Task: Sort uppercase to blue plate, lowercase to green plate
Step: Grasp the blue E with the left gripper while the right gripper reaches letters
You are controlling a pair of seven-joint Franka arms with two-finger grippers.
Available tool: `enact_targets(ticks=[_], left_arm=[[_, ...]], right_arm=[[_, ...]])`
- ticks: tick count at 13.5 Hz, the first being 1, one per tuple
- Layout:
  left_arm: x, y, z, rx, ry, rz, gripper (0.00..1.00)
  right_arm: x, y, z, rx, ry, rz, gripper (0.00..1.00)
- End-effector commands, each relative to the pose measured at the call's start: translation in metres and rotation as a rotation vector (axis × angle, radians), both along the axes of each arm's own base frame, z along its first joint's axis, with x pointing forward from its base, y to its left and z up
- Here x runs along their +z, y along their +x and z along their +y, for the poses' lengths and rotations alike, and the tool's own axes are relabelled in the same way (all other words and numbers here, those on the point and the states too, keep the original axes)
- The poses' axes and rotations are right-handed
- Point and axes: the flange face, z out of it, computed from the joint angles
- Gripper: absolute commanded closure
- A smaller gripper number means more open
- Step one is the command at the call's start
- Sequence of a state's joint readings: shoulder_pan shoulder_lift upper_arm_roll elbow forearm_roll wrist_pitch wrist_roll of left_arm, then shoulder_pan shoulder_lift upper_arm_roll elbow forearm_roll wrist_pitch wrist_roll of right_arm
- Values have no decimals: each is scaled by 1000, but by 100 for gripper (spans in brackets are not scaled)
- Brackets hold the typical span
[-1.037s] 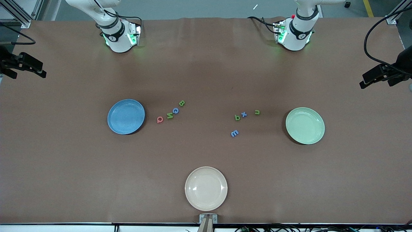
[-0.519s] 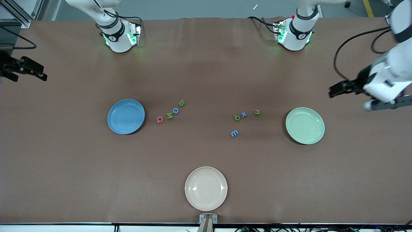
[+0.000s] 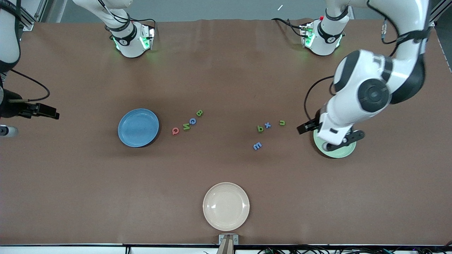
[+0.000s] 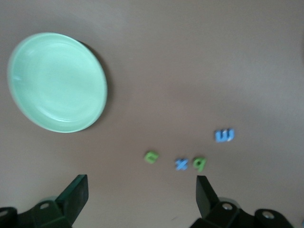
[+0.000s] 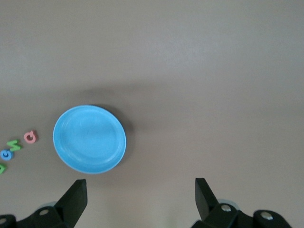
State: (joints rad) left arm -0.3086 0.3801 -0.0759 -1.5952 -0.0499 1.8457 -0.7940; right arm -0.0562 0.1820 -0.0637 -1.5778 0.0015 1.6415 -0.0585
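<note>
Nothing had been sorted yet; all eight letters lay on the bench (image 3: 226,70) and every plate was empty.

The right claw (image 5: 140,189) hung released, holding nothing, over bare bench at nine o'clock of the blue plate (image 3: 138,127). At that plate's three o'clock, well apart from its rim, the uppercase ran in a slanted row: red Q (image 3: 175,131), green N (image 3: 186,126), blue C (image 3: 192,121), green B (image 3: 199,113).

Toward the left arm's end lay the lowercase: blue m (image 3: 257,145), green p (image 3: 260,128), blue x (image 3: 268,125), green u (image 3: 282,122). The left claw (image 4: 141,189), released and empty, hovered over the nine o'clock edge of the green plate (image 3: 344,150). A cream plate (image 3: 226,206) sat at the bench's six o'clock.
</note>
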Motion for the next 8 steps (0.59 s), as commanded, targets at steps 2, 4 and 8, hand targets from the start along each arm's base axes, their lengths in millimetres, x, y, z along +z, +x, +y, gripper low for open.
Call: enact_targets(ticks=[2, 4, 8], left_arm=[[-55, 2, -54, 125, 13, -27, 0], [-78, -4, -79, 146, 13, -38, 0], [-125, -12, -116, 113, 28, -100, 0]], right_arm=[[-15, 9, 49, -212, -4, 5, 0], [-39, 16, 96, -339, -26, 9, 0], [-106, 7, 168, -487, -14, -54, 0]])
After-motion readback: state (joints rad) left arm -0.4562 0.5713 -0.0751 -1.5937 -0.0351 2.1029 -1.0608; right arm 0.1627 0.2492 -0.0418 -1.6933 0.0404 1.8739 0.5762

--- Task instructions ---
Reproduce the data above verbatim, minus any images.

--- Response to the task ---
Task: Sort uppercase to blue plate, lowercase to green plate
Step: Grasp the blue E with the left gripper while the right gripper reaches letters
You are controlling a pair of seven-joint Franka arms with two-finger grippers.
Available tool: `enact_targets(ticks=[_], left_arm=[[_, ...]], right_arm=[[_, ...]])`
- ticks: tick count at 13.5 Hz, the first being 1, one per tuple
- Layout:
  left_arm: x, y, z, rx, ry, rz, gripper (0.00..1.00)
  right_arm: x, y, z, rx, ry, rz, gripper (0.00..1.00)
- End-effector commands, each relative to the pose measured at the call's start: translation in metres and rotation as a rotation vector (axis × angle, radians), both along the axes of each arm's own base frame, z along its first joint's axis, with x pointing forward from its base, y to its left and z up
- Here x runs along their +z, y along their +x and z along their +y, for the poses' lengths and rotations alike, and the tool's own axes are relabelled in the same way (all other words and numbers here, those on the point and the states too, keep the original axes)
- The poses' axes and rotations are right-handed
- Point and axes: the flange face, z out of it, computed from the joint angles
- Gripper: absolute commanded closure
- A smaller gripper number means more open
- Step one is the command at the call's start
- Sequence of a state's joint readings: shoulder_pan shoulder_lift upper_arm_roll elbow forearm_roll wrist_pitch wrist_roll of left_arm, then shoulder_pan shoulder_lift upper_arm_roll elbow forearm_roll wrist_pitch wrist_roll of right_arm
- Values have no decimals: each is scaled by 1000, but by 100 for gripper (spans in brackets are not scaled)
- Brackets hold the typical span
[-1.037s] 
[-0.519s] 
[+0.000s] 
[+0.000s] 
[+0.000s] 
State: (joints rad) left arm -0.3086 0.3801 -0.0759 -1.5952 -0.0499 1.8457 -0.7940; right arm -0.0562 0.1820 -0.0637 -1.5778 0.0015 1.6415 -0.0585
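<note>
Nothing had been sorted yet; all eight letters lay on the bench (image 3: 226,70) and every plate was empty.

The right claw (image 5: 140,189) hung released, holding nothing, over bare bench at nine o'clock of the blue plate (image 3: 138,127). At that plate's three o'clock, well apart from its rim, the uppercase ran in a slanted row: red Q (image 3: 175,131), green N (image 3: 186,126), blue C (image 3: 192,121), green B (image 3: 199,113).

Toward the left arm's end lay the lowercase: blue m (image 3: 257,145), green p (image 3: 260,128), blue x (image 3: 268,125), green u (image 3: 282,122). The left claw (image 4: 141,189), released and empty, hovered over the nine o'clock edge of the green plate (image 3: 344,150). A cream plate (image 3: 226,206) sat at the bench's six o'clock.
</note>
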Motion for the next 8 steps (0.59 s), as commanded, targets at steps 2, 4 and 8, hand targets from the start along each arm's base axes, their lengths in millimetres, x, y, z along +z, +x, +y, gripper low for open.
Call: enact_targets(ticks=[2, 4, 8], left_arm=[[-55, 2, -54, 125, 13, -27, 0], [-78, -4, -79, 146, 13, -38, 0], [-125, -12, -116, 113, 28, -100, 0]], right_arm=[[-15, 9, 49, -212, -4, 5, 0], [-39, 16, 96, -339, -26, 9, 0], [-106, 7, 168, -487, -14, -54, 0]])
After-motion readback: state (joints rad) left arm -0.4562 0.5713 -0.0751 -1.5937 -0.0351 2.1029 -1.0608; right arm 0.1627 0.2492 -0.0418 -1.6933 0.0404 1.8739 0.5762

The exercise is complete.